Output the data that follows, keeping every line identical.

---------- SUPPLIED DATA

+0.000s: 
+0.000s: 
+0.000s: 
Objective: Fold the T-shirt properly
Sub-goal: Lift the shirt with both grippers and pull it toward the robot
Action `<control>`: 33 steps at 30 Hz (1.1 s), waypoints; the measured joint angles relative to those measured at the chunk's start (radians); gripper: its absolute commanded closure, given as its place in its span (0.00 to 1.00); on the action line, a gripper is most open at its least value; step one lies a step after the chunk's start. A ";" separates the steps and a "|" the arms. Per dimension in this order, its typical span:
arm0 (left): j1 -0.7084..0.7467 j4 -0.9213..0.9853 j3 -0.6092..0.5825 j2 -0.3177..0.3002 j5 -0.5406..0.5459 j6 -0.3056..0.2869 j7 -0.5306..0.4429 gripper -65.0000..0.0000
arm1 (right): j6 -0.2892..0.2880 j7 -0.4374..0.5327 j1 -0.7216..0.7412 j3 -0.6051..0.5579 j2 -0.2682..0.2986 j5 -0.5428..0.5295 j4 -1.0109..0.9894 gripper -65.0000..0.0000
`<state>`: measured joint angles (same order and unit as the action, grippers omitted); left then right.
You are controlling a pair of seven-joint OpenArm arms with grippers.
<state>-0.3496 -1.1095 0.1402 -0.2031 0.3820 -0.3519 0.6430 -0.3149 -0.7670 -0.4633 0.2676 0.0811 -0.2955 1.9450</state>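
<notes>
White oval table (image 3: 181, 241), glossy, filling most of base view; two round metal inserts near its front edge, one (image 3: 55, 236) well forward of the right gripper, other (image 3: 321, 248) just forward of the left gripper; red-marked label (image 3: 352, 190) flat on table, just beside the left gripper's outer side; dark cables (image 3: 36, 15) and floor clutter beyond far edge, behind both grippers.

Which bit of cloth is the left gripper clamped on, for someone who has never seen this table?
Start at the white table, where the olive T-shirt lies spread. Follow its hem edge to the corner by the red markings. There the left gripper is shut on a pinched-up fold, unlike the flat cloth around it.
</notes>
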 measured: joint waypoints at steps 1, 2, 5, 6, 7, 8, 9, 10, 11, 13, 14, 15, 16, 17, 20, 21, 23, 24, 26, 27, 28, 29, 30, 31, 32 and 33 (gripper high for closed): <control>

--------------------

ANSWER SPACE =>
+0.000s: 
+0.000s: 
+0.000s: 
Objective: Fold the T-shirt properly
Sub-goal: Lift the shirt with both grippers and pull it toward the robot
Action `<control>`: 33 steps at 30 Hz (1.1 s), waypoints; the measured joint angles relative to those measured at the chunk's start (radians); gripper: its absolute commanded closure, given as its place in its span (0.00 to 1.00); on the action line, a gripper is most open at its least value; step one lies a step after the chunk's start. A ";" separates the steps and a "|" the arms. Per dimension in this order, its typical span:
arm0 (left): j1 -0.7084..0.7467 j4 -0.9213..0.9853 j3 -0.6092..0.5825 j2 -0.3177..0.3002 j5 -0.5406..0.5459 j6 -0.3056..0.2869 j7 -0.5306..0.4429 gripper -65.0000..0.0000
arm1 (right): j6 -0.2892..0.2880 j7 -0.4374..0.5327 j1 -0.7216..0.7412 j3 -0.6051..0.5579 j2 -0.2682..0.2986 j5 -0.5428..0.5295 j4 -1.0109..0.9894 gripper -65.0000..0.0000
`<state>`: measured joint angles (same order and unit as the action, grippers omitted); left then right.
You are controlling a pair of seven-joint OpenArm arms with grippers.
<state>-0.3496 -1.1095 0.1402 -0.2031 0.3820 -0.3519 0.6430 -0.3149 -0.7670 -0.4633 0.2676 0.0811 -0.2955 1.9450</state>
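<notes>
White oval table (image 3: 181, 241), glossy, filling most of base view; two round metal inserts near its front edge, one (image 3: 55, 236) well forward of the right gripper, other (image 3: 321, 248) just forward of the left gripper; red-marked label (image 3: 352, 190) flat on table, just beside the left gripper's outer side; dark cables (image 3: 36, 15) and floor clutter beyond far edge, behind both grippers.

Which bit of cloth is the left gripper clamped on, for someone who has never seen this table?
Start at the white table, where the olive T-shirt lies spread. Follow its hem edge to the corner by the red markings. There the left gripper is shut on a pinched-up fold, unlike the flat cloth around it.
</notes>
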 measured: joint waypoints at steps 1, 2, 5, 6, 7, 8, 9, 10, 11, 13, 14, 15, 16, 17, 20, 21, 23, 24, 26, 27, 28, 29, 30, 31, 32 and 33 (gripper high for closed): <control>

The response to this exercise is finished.